**What to produce:** Provide again, from the entries below, every line from the one containing "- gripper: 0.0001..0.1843" through the one containing "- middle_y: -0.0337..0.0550", exactly as written, and no other line.

**Records excerpted from a collection:**
##########

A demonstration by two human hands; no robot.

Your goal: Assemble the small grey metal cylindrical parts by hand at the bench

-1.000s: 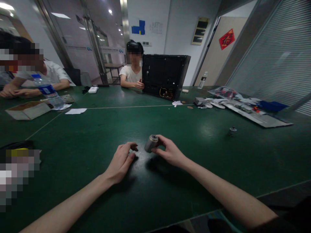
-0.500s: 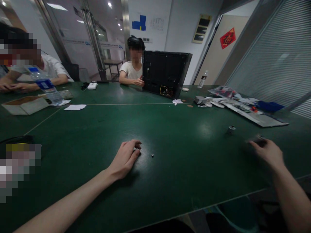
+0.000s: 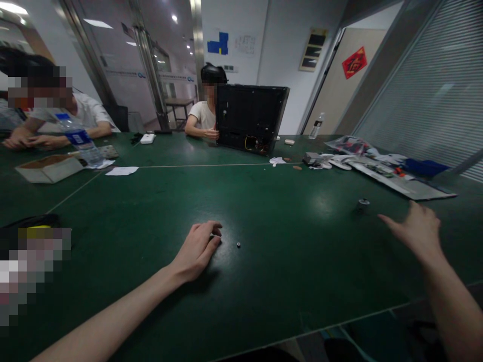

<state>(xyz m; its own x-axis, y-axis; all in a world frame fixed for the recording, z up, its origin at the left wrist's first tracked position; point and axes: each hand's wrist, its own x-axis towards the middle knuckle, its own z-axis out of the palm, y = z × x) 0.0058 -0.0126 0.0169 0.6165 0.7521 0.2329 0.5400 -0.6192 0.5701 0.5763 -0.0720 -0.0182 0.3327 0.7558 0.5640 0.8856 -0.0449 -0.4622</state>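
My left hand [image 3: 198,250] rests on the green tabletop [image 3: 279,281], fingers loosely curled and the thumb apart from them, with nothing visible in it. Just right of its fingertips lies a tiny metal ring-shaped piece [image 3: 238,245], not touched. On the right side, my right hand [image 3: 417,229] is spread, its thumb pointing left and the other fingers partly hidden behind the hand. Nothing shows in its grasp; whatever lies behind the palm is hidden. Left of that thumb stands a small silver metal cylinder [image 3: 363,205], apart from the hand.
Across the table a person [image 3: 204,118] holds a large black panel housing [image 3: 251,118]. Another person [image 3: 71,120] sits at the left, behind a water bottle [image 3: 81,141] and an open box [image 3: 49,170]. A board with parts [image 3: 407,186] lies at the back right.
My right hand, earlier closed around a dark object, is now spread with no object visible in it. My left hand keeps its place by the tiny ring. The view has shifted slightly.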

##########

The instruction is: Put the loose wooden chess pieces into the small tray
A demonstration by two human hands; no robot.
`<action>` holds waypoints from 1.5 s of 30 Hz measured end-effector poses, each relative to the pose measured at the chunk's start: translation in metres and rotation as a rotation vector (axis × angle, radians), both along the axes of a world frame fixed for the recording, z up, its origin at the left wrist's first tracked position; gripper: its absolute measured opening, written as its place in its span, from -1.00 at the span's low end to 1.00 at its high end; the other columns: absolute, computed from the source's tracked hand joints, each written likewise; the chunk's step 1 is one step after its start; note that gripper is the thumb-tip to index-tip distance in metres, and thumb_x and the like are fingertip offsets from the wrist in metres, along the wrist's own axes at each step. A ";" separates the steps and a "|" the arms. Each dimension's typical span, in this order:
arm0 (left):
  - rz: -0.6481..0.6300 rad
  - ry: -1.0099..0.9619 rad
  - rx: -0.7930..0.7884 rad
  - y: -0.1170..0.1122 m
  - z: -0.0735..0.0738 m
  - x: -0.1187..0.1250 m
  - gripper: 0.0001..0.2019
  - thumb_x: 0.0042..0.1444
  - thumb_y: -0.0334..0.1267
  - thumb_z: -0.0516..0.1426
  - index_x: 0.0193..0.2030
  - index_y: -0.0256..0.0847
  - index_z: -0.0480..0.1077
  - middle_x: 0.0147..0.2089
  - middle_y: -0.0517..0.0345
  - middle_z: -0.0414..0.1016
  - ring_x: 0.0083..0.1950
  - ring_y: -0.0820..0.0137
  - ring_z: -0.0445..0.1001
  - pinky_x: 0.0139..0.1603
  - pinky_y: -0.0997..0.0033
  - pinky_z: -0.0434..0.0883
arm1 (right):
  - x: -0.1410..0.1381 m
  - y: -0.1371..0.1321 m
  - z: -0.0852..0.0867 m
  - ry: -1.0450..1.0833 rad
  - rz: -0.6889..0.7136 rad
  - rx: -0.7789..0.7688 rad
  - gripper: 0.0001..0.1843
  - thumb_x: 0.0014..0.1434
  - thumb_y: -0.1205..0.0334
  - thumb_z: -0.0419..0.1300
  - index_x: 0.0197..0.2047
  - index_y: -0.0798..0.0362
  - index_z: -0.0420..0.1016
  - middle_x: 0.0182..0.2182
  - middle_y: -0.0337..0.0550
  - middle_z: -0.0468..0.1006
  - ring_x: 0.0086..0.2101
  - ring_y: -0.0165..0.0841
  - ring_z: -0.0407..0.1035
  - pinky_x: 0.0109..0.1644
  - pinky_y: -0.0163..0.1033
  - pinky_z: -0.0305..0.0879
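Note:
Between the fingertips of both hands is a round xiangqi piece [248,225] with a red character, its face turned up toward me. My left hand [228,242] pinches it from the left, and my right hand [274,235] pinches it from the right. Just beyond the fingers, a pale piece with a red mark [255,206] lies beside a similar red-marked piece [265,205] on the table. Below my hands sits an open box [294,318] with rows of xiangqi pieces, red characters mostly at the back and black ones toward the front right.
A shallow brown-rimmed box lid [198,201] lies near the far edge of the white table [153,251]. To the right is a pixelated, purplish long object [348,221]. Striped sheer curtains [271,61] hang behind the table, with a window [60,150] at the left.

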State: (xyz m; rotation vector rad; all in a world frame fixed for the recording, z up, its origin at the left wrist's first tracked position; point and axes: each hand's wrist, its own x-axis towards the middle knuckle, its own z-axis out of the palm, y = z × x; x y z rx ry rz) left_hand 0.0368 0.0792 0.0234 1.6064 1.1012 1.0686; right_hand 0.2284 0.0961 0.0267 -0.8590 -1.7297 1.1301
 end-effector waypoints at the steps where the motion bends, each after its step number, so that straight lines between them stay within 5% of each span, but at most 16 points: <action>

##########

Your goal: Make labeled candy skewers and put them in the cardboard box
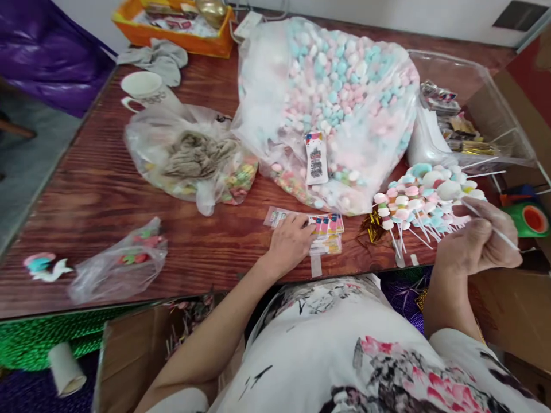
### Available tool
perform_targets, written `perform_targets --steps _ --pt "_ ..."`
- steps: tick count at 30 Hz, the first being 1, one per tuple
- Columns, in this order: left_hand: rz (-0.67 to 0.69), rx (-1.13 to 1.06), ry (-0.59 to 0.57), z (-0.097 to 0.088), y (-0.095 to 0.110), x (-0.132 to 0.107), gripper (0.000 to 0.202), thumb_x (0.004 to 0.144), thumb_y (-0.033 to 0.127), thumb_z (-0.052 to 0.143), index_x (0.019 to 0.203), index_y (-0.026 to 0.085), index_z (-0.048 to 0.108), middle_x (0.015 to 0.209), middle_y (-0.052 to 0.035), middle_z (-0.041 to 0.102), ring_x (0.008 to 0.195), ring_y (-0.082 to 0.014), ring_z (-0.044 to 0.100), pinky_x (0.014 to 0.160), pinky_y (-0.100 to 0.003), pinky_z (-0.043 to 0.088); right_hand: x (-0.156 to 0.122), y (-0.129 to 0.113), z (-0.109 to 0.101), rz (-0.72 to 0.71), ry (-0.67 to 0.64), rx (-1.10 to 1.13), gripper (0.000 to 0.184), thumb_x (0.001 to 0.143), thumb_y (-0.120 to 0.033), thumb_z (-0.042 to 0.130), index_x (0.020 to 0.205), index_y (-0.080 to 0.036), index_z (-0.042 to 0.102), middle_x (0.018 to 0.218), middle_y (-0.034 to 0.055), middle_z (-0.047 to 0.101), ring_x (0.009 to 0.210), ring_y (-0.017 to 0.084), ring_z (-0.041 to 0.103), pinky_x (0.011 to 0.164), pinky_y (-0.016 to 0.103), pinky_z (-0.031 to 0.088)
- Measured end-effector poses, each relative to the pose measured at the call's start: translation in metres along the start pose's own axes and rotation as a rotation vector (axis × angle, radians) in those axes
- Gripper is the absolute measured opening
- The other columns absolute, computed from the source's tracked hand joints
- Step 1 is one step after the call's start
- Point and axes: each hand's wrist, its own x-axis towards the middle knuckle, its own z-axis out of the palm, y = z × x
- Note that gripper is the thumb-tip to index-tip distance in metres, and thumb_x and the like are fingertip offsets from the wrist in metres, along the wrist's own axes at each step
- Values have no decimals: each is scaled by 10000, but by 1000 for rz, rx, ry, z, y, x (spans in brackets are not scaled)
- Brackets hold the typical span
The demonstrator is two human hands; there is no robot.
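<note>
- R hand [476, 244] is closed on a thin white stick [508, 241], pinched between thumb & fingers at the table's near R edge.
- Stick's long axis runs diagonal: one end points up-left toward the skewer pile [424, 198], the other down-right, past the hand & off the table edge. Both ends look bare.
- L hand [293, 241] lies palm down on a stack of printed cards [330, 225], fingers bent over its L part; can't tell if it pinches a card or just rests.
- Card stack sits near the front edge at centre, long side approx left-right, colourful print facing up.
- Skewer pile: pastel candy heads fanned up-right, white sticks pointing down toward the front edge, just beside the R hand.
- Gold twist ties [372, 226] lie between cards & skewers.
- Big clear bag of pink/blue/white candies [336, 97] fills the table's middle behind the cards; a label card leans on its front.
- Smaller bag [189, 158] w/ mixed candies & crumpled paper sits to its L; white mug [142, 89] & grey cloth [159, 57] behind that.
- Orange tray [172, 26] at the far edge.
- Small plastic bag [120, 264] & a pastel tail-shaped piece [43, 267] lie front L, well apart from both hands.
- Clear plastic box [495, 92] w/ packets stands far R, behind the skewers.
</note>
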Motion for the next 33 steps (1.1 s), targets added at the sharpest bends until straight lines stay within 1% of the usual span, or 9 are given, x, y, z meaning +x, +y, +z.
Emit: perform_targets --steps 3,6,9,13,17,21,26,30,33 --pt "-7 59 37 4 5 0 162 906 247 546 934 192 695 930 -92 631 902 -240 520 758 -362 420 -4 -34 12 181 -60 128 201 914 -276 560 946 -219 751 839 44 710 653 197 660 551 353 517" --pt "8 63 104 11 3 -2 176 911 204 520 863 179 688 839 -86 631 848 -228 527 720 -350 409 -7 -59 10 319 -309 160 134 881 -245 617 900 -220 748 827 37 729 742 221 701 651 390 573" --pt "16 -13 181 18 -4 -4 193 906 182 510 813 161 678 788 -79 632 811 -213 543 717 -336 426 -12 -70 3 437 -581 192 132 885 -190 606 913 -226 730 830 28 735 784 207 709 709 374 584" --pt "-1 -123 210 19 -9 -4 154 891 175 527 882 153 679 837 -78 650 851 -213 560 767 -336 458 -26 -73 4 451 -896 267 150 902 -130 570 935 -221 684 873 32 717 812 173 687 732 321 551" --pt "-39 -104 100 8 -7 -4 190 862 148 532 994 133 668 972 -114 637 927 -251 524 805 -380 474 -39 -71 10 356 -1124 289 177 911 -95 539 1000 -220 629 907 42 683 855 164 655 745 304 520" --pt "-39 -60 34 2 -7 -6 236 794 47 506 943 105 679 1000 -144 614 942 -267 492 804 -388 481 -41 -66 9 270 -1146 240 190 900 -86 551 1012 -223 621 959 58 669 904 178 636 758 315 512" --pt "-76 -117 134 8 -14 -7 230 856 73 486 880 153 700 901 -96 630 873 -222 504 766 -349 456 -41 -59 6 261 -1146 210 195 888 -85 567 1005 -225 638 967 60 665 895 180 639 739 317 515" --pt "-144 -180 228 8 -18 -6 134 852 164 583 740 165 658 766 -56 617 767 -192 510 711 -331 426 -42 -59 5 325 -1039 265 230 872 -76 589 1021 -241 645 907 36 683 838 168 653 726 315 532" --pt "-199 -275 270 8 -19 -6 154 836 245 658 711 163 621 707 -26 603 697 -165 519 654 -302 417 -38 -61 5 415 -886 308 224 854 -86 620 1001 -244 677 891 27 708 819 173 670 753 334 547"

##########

**Exercise result:**
  - gripper: 0.0001..0.1843
  - thumb_x: 0.0014..0.1434
  - thumb_y: -0.1205..0.0334
  - thumb_z: -0.0419..0.1300
  - index_x: 0.0197..0.2047
  - index_y: -0.0798..0.0362
  - index_z: -0.0420..0.1016
  - middle_x: 0.0182..0.2182
  - middle_y: -0.0337..0.0550

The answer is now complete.